- Born: October 1, 1918
- Died: December 2, 2015 (aged 97)
- Occupation: Aviator
- Known for: First person to successfully fly a homebuilt aircraft around the world

= Donald Taylor (aviator) =

American aviator

Donald P. Taylor (October 1, 1918 – December 2, 2015) was an American aviator, notable for being the first person in history in the late summer and early fall of 1976 to successfully fly a homebuilt aircraft around the world.

== Career ==
From an early age, he'd resolved "I will build an airplane, and I will fly it round-the-world." His plane, Victoria '76 (named for the only one of Ferdinand Magellan's ships to complete her mission), a Lycoming-powered Thorp T-18 (N455DT) was fitted with improved communications and navigational equipment as well as a new fuel system after his initial 1973 round-the-world attempt had to be aborted due to bad weather between Japan and the Aleutian Islands. Taylor, who lived at the time in California, returned to his starting point of Oshkosh, Wisconsin a hero two months to the day after the August 1, 1976, start of his eastbound journey. The planning of this circumnavigation was especially complicated considering that both the People's Republic of China and the Union of Soviet Socialist Republics were closed to U.S. general aviators at the time.

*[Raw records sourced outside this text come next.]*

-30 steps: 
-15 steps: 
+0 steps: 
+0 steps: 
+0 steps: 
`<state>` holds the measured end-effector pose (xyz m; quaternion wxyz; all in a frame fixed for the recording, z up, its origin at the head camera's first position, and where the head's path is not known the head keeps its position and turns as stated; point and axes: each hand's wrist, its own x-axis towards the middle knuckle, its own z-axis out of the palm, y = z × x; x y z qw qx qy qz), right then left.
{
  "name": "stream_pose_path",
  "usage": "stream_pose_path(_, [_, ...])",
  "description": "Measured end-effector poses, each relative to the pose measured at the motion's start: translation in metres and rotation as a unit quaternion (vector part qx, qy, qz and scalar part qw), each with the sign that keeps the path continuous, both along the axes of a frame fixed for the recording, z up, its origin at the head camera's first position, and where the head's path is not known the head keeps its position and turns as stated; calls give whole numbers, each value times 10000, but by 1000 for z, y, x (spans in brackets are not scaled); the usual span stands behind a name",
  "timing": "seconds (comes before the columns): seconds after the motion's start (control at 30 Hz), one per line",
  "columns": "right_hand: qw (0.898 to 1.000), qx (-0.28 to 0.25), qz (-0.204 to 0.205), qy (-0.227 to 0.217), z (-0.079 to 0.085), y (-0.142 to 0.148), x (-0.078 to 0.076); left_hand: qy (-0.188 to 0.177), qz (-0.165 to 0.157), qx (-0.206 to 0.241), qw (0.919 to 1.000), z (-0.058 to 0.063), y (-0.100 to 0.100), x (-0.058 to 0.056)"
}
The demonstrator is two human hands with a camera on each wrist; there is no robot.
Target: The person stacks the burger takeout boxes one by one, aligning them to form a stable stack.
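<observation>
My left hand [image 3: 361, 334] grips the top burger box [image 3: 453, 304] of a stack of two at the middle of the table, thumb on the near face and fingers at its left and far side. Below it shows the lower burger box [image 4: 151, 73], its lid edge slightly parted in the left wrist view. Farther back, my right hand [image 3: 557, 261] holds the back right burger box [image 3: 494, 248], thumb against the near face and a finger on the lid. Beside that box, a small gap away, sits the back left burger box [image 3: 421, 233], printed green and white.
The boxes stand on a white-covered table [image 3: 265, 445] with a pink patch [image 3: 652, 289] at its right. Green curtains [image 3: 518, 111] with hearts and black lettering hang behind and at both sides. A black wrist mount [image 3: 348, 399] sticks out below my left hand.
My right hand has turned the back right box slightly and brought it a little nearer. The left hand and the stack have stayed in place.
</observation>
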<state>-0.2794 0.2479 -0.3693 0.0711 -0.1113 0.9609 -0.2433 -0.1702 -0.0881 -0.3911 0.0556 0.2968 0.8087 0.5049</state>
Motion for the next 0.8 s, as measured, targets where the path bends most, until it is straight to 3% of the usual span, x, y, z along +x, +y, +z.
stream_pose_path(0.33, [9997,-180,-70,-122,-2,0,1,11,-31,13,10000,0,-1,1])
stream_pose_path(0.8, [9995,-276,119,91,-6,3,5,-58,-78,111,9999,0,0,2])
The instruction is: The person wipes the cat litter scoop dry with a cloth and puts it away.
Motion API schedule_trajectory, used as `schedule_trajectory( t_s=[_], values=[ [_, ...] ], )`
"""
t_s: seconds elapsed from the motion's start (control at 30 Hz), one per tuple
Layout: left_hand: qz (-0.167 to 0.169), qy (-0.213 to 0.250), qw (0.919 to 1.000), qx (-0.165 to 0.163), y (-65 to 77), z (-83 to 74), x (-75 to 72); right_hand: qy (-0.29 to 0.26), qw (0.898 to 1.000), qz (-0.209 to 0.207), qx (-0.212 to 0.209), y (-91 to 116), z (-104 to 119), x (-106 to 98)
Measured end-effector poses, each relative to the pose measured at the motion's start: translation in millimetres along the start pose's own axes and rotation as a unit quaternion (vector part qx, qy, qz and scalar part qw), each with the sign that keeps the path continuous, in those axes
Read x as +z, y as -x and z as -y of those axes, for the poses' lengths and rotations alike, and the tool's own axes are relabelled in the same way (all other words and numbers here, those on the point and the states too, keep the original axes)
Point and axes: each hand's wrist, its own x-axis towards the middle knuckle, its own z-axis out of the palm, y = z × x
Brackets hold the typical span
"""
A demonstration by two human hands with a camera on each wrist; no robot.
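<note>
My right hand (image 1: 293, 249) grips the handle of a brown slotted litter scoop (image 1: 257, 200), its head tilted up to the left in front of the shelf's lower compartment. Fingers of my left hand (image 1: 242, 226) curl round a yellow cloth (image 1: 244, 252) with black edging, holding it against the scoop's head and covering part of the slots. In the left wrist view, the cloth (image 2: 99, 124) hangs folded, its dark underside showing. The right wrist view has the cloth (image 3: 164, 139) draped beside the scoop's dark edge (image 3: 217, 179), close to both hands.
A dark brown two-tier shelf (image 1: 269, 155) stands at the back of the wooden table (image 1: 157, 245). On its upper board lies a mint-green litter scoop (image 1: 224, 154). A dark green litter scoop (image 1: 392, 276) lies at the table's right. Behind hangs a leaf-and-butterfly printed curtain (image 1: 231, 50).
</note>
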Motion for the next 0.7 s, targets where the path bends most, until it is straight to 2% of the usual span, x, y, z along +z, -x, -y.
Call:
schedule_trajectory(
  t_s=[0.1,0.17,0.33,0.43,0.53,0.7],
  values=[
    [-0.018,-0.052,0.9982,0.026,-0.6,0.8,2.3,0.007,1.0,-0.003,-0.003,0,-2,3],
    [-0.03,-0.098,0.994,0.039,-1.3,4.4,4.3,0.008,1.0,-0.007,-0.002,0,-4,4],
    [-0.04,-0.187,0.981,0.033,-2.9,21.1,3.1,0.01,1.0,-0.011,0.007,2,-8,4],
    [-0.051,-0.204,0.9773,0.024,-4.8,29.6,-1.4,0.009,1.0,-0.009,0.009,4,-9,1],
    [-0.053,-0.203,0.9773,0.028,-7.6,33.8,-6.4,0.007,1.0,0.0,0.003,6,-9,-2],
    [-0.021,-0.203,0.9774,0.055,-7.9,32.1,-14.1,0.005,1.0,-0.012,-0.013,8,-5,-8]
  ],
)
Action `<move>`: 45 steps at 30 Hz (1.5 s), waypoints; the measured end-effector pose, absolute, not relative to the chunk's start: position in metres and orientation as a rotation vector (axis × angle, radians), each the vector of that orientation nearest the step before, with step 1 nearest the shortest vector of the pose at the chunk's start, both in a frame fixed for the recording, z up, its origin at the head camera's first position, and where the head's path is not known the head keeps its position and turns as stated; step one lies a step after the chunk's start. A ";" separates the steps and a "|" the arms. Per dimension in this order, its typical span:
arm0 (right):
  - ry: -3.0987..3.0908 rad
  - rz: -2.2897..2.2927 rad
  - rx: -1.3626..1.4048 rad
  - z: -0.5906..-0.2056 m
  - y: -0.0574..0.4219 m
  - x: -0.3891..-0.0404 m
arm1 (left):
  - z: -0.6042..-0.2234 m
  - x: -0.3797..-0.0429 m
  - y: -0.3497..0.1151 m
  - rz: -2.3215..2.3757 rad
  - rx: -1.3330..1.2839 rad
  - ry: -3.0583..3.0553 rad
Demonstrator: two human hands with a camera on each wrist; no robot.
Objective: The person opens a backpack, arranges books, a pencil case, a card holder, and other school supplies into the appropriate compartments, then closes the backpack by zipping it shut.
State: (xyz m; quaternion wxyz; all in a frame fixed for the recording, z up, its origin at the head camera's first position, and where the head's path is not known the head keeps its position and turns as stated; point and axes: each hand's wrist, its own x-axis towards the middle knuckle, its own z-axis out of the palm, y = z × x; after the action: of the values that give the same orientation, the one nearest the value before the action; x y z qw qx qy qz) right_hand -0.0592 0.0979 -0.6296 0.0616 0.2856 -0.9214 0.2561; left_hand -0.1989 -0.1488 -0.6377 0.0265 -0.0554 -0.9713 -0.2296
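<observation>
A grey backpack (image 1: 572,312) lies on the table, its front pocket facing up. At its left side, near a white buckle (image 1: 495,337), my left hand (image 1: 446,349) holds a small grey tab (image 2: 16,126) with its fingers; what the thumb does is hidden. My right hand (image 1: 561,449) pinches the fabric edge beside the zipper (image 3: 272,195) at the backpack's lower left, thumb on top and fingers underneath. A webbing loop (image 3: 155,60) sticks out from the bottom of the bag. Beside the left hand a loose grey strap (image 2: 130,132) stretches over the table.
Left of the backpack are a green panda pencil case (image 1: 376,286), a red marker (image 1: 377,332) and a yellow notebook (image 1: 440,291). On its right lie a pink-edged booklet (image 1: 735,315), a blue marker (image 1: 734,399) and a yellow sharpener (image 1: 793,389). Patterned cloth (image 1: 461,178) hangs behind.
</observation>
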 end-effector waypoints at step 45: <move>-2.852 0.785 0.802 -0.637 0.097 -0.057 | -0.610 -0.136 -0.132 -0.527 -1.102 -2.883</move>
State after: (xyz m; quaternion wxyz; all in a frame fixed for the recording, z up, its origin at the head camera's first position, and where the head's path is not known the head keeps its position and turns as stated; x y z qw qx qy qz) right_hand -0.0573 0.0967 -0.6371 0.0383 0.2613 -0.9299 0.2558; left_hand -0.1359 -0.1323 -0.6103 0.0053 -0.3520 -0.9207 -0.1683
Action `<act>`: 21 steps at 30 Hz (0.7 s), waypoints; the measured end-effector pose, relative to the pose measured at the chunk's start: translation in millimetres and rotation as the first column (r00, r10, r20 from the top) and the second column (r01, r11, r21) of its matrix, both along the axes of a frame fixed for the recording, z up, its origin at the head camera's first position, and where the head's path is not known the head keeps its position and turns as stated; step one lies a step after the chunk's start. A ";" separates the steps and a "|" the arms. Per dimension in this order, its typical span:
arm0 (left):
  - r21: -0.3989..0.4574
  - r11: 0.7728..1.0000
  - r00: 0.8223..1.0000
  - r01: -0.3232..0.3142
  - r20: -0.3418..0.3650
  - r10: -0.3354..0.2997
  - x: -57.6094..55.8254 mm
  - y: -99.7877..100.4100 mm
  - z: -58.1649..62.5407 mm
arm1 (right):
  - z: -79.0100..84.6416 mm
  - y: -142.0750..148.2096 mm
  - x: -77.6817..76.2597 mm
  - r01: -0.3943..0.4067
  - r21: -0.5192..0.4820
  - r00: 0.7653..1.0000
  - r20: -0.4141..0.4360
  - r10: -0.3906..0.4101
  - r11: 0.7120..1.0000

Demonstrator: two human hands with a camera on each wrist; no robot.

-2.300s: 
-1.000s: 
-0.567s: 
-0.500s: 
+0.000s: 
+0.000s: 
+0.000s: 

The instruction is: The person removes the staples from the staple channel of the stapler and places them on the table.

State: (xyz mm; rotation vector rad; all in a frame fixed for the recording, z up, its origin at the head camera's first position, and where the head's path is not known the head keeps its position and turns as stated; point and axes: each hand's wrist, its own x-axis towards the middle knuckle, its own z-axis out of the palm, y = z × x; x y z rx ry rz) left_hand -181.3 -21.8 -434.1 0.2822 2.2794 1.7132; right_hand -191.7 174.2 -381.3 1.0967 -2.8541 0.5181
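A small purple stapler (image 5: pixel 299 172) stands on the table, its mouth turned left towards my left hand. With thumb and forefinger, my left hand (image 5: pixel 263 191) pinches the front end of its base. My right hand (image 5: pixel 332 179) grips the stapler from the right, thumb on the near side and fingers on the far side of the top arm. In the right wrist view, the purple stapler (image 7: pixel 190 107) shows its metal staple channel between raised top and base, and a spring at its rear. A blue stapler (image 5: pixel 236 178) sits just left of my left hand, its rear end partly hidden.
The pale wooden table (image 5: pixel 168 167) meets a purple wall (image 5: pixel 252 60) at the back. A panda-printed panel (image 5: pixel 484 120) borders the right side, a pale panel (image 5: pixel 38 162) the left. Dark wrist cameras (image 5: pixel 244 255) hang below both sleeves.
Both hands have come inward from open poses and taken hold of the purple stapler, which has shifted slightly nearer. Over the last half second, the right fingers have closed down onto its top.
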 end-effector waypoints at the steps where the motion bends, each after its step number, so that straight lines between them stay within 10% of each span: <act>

Taylor flew Victoria 76 to Australia and back in 1980. Taylor flew Victoria '76 to both the true North Pole and the Magnetic North Pole in 1984. Although the aircraft had a special heritage, he used "her" for routine transportation to-and-from his isolated ranch in the Southern California high semi-desert. In the early 1980s he had offered the T-18 to the Smithsonian Air and Space Museum in Washington, D.C. for display, but he was unable to obtain a firm agreement from them to display her to the public as he wished. Instead, Victoria '76 is now on display at the Experimental Aircraft Association's AirVenture museum in Oshkosh. His civilian flying awards include the FAA Distinguished Service Award (1977) and the NAA Harmon Internal Trophy (1984 Aviator) which was presented to him on March 20, 1989, by Vice President Dan Quayle.

Taylor maintained an active involvement and interest in aviation. He was on a mission-control team supporting the round-the-world flight of the Rutan Voyager in December 1986

== Early career ==
Taylor retired at the rank of lieutenant colonel from the United States Air Force in 1962, having seen action during World War II in the China-Burma-India (CBI) Theater. During the Korean War he was stationed in Alaska, servicing the newly created Distant Early Warning Line [DEW-Line] stations with air cargo and electronics expertise. In the Late 1950s he commanded an Air Training Command (ATC) Detachment that was responsible for teaching Thor Missile maintenance and operation to RAF personnel in central England.

== Death ==
He died in December 2015 at the age of 97.